March 30, 2005 – Traffic on Main Street will flow a bit more smoothly and quickly Thursday, if an experiment being conducted by the Police Department works the way it is hoped it will.
In an effort to try something different to break up the constant logjam that is Charlotte Amalie's main thoroughfare, Deputy Police Chief Elvin R. Fahie has announced there will be no parking on the street at all, and there will be no stopping and no picking up or dropping off passengers in the traffic lane. Anyone picking up or dropping off passengers or anything else, must pull over into the parking lane.
"It's a trial," Fahie said Wednesday afternoon, "And if it works we may implement it."
The idea came out of a meeting between the Police Department, the St.

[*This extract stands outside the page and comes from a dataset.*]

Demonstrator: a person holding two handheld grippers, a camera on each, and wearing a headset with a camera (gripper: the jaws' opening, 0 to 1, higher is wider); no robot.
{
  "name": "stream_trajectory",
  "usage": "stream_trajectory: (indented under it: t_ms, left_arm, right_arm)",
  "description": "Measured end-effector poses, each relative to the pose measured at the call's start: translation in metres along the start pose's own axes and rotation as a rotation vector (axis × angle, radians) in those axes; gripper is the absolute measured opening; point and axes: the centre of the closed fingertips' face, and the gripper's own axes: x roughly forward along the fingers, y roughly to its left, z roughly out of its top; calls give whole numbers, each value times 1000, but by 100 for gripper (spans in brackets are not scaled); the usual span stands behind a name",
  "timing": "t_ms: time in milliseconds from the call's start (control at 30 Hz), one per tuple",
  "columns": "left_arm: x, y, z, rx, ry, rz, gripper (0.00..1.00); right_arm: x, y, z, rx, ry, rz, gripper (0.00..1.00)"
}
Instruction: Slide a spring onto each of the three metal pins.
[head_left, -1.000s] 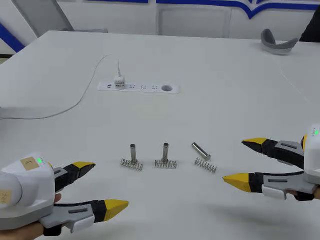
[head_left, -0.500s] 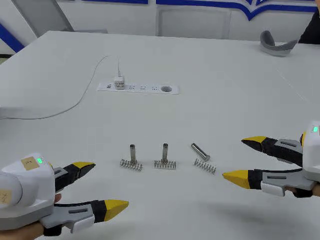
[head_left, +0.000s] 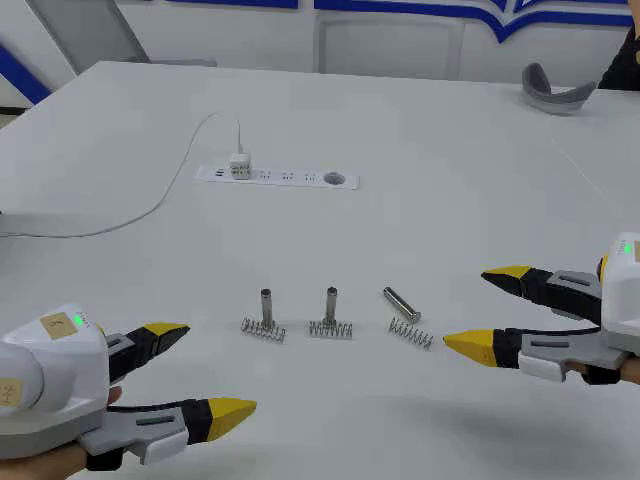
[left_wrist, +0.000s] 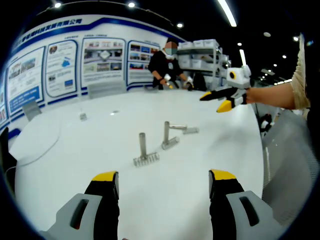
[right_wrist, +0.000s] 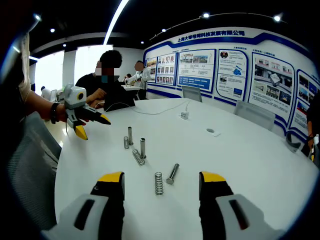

Thomas-St. John Chamber of Commerce and the V.I. Taxi Association, Fahie said. All of the stakeholders have signed on to the idea.
In addition to the parking and stopping restrictions, Fahie said Raadets Gade and Guttets Gade will be used as dispatch areas for licensed taxi operators in the downtown area. Raadets Gade is the street that Crazy Cow was on and Guttets Gade runs from the Waterfront to Main Street adjacent to FirstBankVI.
If someone calls for a taxi they will be dispatched from one of those areas.
Fahie said there are already designated areas along the north side of Main Street – the parking lane – where taxis can pull over and serve passengers, "but they are sometimes reluctant to use them," Fahie said.
Instead, taxi drivers are far more prone to stopping in the middle of the traffic lane to entice passengers to ride "back to the ship" with them. On busy days this practice brings traffic to a near halt throughout the day.
Fahie said the no stopping and parking changes will be one of several coordinated plans that he hopes will ease congestion in the downtown area.